Interview B&W – Visage Pâle

Qui es tu ?

Alors je m’appelle Lars, j’ai un projet qui s’appelle « Visage Pâle » qui existe depuis 2 ans maintenant. Je suis un musicien Romand. Le projet que je mène en ce moment, donc Visage Pâle est un projet électro-pop, qui va un peu dans tous les sens, au gré des envies. Je suis multi-instrumentiste donc j’aime bien aller chercher des choses par-ci par-là.

Ce maquillage que tu portes va-t-il disparaître ?

Oui ! Le maquillage c’était le début.C’était une envie de porter pas n’importe quel maquillage, masque de mort, de squelette, Calavera. C’est parti de l’envie de me défaire de deuils successifs que j’ai vécus très jeune. Mais voilà c’est vrai que c’est quelque chose que je quitte progressivement pour révéler quelque part de plus en plus, et de moins en moins à travers la mort.

Comment est né Visage pâle ?

Visage Pâle est né sur d’abord plusieurs années d’inactivités donc une envie profonde de faire un projet qui avance vite et donc en solitaire. Et c’est vrai que je vais assez vite dans ce projet il existe depuis 2 ans et on en est au troisième mini album donc ça va vite et c’est parce que j’ai envie d’aller vite j’ai eu pas mal de choses à dire. Une longue gestation mais finalement assez dans l’urgence.

Ce projet solo, une libération pour toi ?

Alors oui c’est une libération ! J’ai passé une expérience extrêmement compliquée au niveau personnel, un gros passage à vide. De fil en aiguille j’ai rencontré des musiciens et on a créé un projet qui s’appelle HOLAX en duo. On a fait rapidement quelques dates et très rapidement ces quelques dates m’ont redonné confiance en moi. Tout d’un coup je me suis dit « Là il faut y aller » « J’ai envie de rattraper ce temps perdu ». Une, pas une frustration mais vraiment une envie d’en découdre, une envie de m’exprimer.

Quelles sont les nouveautés apportées par ton EP ?

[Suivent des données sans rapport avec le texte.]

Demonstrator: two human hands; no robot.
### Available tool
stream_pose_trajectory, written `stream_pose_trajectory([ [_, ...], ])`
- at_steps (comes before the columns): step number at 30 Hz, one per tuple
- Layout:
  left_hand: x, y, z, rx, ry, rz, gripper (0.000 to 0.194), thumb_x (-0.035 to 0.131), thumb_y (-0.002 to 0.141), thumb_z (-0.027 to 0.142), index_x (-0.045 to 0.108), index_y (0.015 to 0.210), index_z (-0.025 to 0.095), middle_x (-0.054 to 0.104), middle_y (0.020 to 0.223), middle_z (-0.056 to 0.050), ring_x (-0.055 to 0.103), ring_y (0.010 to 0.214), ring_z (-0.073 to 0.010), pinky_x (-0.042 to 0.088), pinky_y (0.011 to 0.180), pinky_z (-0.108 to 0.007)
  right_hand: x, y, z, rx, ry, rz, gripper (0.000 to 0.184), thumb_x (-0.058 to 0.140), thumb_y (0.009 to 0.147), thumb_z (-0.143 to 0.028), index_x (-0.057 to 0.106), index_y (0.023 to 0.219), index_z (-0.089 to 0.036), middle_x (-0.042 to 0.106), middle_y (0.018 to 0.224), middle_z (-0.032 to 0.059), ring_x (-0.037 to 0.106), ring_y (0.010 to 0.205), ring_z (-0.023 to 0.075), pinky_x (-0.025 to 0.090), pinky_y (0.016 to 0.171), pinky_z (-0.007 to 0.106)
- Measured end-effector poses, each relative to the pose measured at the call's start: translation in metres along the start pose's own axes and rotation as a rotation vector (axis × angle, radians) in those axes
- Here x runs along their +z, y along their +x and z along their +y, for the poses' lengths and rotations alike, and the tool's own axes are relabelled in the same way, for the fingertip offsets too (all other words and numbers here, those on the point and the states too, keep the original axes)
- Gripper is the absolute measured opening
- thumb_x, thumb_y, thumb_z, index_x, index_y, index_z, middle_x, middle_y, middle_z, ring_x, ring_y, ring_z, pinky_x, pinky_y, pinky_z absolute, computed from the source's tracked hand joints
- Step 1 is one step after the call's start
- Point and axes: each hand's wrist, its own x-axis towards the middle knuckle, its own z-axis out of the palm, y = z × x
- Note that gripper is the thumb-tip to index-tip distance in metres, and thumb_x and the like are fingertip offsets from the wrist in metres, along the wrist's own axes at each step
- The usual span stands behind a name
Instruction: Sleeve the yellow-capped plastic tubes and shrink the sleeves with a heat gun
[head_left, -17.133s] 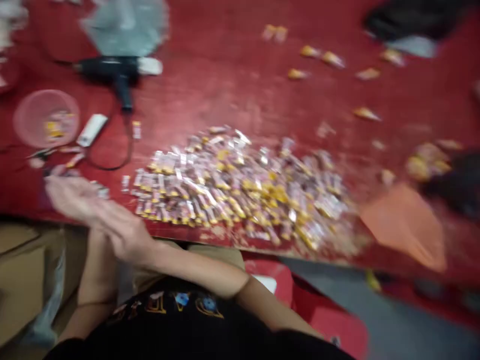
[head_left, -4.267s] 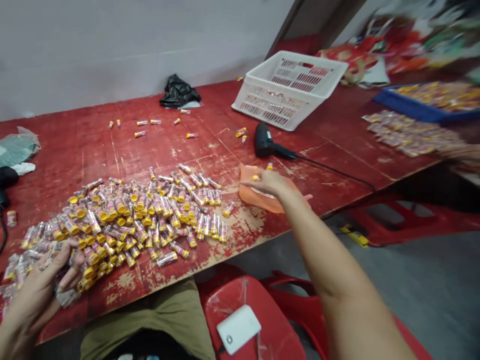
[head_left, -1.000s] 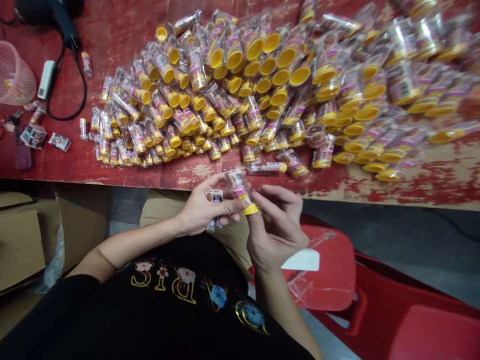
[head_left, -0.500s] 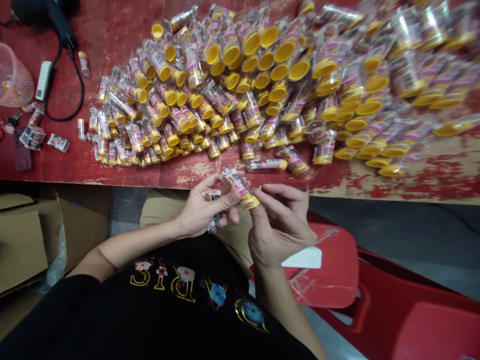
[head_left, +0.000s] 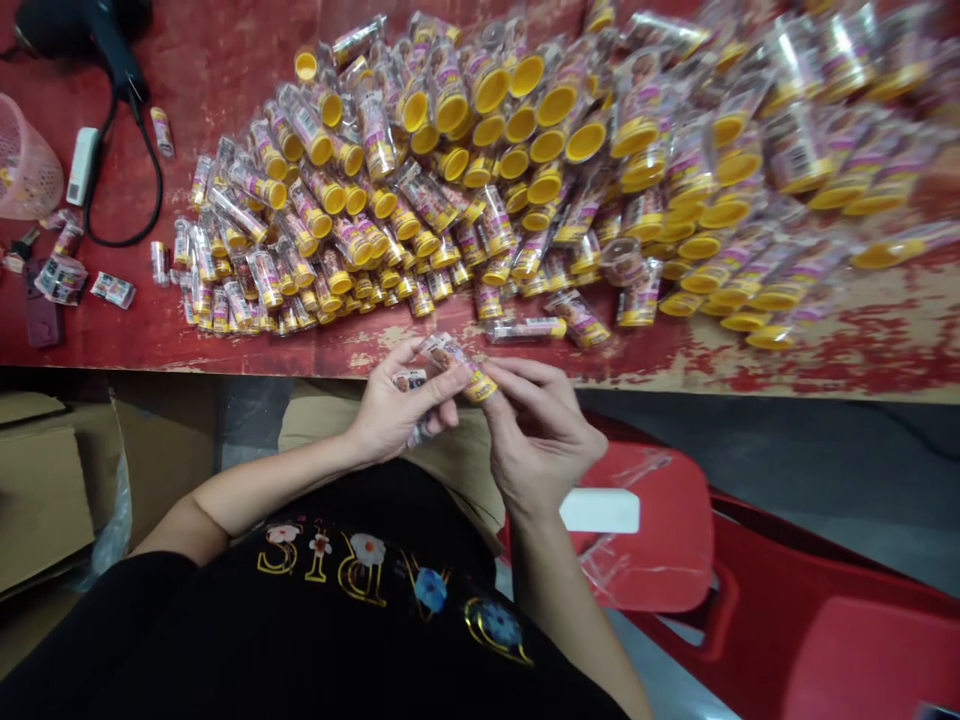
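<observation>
My left hand [head_left: 382, 415] pinches a small printed plastic tube [head_left: 451, 358] between thumb and fingers, above my lap by the table's front edge. The tube lies tilted, its yellow end toward my right hand. Several flat printed wrappers [head_left: 410, 380] are tucked in the same left hand, partly hidden by the fingers. At the tube's yellow end, my right hand [head_left: 544, 440] is closed, with thumb and forefinger gripping that end. A large heap of similar tubes with yellow caps [head_left: 375, 205] spreads over the red table [head_left: 315, 352] beyond my hands.
At the table's left are a hair dryer [head_left: 112, 45] with its cord, a pink basket [head_left: 37, 160], a white box-like object [head_left: 81, 165] and loose wrappers [head_left: 112, 289]. Below stand cardboard boxes [head_left: 45, 480] on the left and a red stool [head_left: 660, 540] on the right.
The whole view has shifted slightly left. Both hands still hold the tube, and my right thumb and forefinger sit closer around its yellow end.
</observation>
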Motion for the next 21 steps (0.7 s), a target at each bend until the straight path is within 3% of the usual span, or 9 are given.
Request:
stream_pose_trajectory([
  [2,-0.014,0.011,0.000,0.179,0.163,0.085,0.049,0.089,0.075,0.051,0.064,0.103,0.021,0.072,0.075,0.002,0.057,0.049,-0.0073,0.043,0.049,-0.021,-0.006,0.004,0.010,0.050,0.055,-0.048,0.037,0.081,0.087,-0.032,0.078,0.124,-0.029,0.068,0.130,0.0081,0.070,0.115,0.0237,0.063,0.095,0.042],
  [4,-0.035,0.027,-0.004,0.428,0.406,0.088,0.040,0.086,0.082,0.042,0.068,0.110,0.020,0.076,0.095,-0.004,0.064,0.062,-0.0103,0.052,0.063,-0.025,-0.013,0.007,0.022,0.075,0.081,-0.017,0.046,0.082,0.086,-0.035,0.074,0.131,-0.030,0.065,0.135,0.0090,0.068,0.120,0.0250,0.063,0.096,0.042],
  [6,-0.056,0.043,-0.012,0.636,0.690,-0.059,0.027,0.079,0.089,0.033,0.071,0.110,0.017,0.077,0.102,-0.008,0.069,0.077,-0.0149,0.055,0.078,-0.030,-0.021,0.007,0.032,0.097,0.058,0.053,0.041,0.081,0.087,-0.038,0.076,0.126,-0.028,0.069,0.126,0.0088,0.070,0.115,0.0246,0.062,0.096,0.043],
  [8,-0.072,0.056,-0.020,0.708,0.914,-0.165,0.020,0.071,0.094,0.028,0.071,0.110,0.015,0.076,0.102,-0.011,0.072,0.089,-0.0192,0.054,0.087,-0.032,-0.027,0.003,0.039,0.136,0.034,0.094,0.037,0.080,0.088,-0.040,0.077,0.121,-0.026,0.071,0.120,0.0083,0.072,0.107,0.0233,0.062,0.097,0.044],
  [10,-0.079,0.062,-0.026,0.683,1.023,-0.183,0.019,0.069,0.095,0.025,0.071,0.111,0.015,0.076,0.101,-0.011,0.072,0.094,-0.0203,0.053,0.089,-0.032,-0.031,-0.002,0.043,0.169,0.024,0.115,0.038,0.080,0.088,-0.040,0.077,0.122,-0.024,0.072,0.120,0.0081,0.073,0.103,0.0222,0.061,0.098,0.045],
  [12,-0.077,0.064,-0.025,0.609,0.986,-0.146,0.020,0.073,0.092,0.026,0.071,0.110,0.016,0.076,0.097,-0.009,0.071,0.088,-0.0182,0.052,0.085,-0.029,-0.031,-0.007,0.044,0.188,0.027,0.130,0.038,0.079,0.088,-0.040,0.076,0.123,-0.024,0.072,0.120,0.0083,0.072,0.105,0.0225,0.060,0.101,0.046],
  [15,-0.065,0.057,-0.016,0.391,0.661,-0.030,0.027,0.082,0.084,0.034,0.067,0.100,0.018,0.070,0.076,0.001,0.062,0.060,-0.0104,0.048,0.063,-0.022,-0.026,-0.012,0.040,0.197,0.045,0.128,0.037,0.077,0.090,-0.040,0.075,0.123,-0.024,0.073,0.118,0.0087,0.072,0.108,0.0230,0.062,0.097,0.044],
  [17,-0.055,0.049,-0.007,0.198,0.397,0.016,0.037,0.086,0.079,0.044,0.062,0.093,0.019,0.059,0.061,0.008,0.047,0.043,-0.0054,0.036,0.047,-0.020,-0.021,-0.012,0.034,0.177,0.048,0.097,0.035,0.075,0.092,-0.040,0.075,0.123,-0.024,0.073,0.116,0.0090,0.072,0.105,0.0225,0.063,0.094,0.043],
  [21,-0.035,0.030,0.009,-0.036,0.065,-0.050,0.051,0.094,0.068,0.049,0.059,0.089,0.019,0.047,0.053,0.015,0.032,0.035,0.0000,0.024,0.038,-0.017,-0.010,-0.005,0.023,0.027,0.029,-0.062,0.039,0.075,0.092,-0.034,0.073,0.130,-0.026,0.070,0.118,0.0093,0.072,0.104,0.0219,0.064,0.093,0.043],
])
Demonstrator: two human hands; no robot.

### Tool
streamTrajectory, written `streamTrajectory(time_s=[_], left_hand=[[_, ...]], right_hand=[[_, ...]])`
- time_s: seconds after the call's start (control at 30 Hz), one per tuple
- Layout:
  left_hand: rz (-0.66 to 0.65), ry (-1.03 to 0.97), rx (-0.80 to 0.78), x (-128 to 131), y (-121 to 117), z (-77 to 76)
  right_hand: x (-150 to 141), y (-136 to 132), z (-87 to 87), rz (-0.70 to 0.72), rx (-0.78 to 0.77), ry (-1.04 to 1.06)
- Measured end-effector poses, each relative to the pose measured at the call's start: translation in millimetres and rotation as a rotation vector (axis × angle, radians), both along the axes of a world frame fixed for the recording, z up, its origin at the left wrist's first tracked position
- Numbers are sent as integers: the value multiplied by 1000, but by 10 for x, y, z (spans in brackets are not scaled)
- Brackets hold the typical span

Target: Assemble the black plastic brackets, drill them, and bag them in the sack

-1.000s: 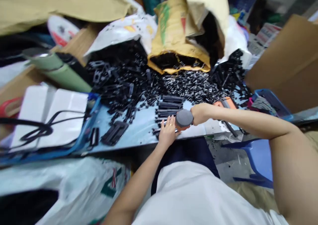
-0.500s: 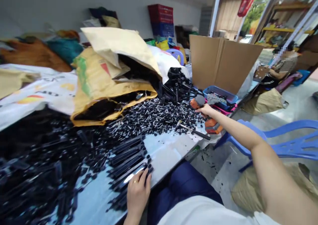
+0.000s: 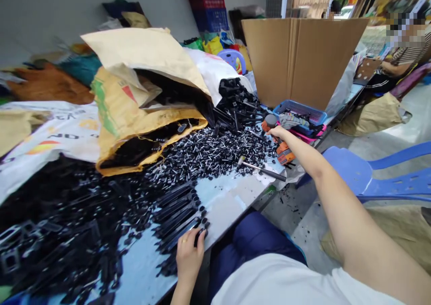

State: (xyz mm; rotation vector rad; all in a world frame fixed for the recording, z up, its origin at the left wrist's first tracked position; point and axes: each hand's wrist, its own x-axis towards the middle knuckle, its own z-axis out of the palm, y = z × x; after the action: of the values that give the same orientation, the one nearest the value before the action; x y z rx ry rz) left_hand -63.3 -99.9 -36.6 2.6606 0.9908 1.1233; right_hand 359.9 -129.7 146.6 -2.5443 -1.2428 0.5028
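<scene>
My right hand (image 3: pixel 276 133) reaches to the table's right side, its fingers closed round an orange and grey cordless drill (image 3: pixel 285 153) low at the tabletop. At the near edge, my left hand (image 3: pixel 189 251) has thumb and fingers on the round end of a long black plastic part (image 3: pixel 183 228). That part lies in a row of several similar parts (image 3: pixel 177 196), side by side. A hammer (image 3: pixel 264 170) with a black handle rests near the drill. Beyond the row spreads a heap of small black pieces with metal pins (image 3: pixel 215 150).
Loose black parts (image 3: pixel 67 224) cover the table's left. A yellow sack (image 3: pixel 117 116) lies open behind the heap. Right of the drill stand a blue basket (image 3: pixel 299 107) and a cardboard sheet (image 3: pixel 303 62). A blue chair (image 3: pixel 350 170) is at the right; a person (image 3: pixel 400 62) sits beyond.
My right hand has carried the drill from beside my left hand to the table's right side and lowered it. The view has swung right. My left hand stays at the row, fingers now more bent.
</scene>
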Motion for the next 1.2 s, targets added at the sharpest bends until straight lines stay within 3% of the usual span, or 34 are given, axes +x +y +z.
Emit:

Alors pour moi il est très différent des deux premiers albums. Sur les deux premiers albums je me débattais pas mal avec mes propres émotions. Sur cet EP là je suis plus avec un rapport avec l’extérieur et je dépeins ce que je ressens en regardant l’extérieur, donc on est moins autocentré. Cet EP n’ a rien à voir pour cette raison là, parce qu’on est moins dans l’émotion privée. Et il est aussi tombé dans une période extrêmement particulière, cette période sanitaire. J’ai marché au ralenti avec lui et ça m’a forcé à m’attarder sur mes modes de fonctionnements et puis de voir si mes modes de fonctionnement étaient toujours en adéquation avec mes valeurs.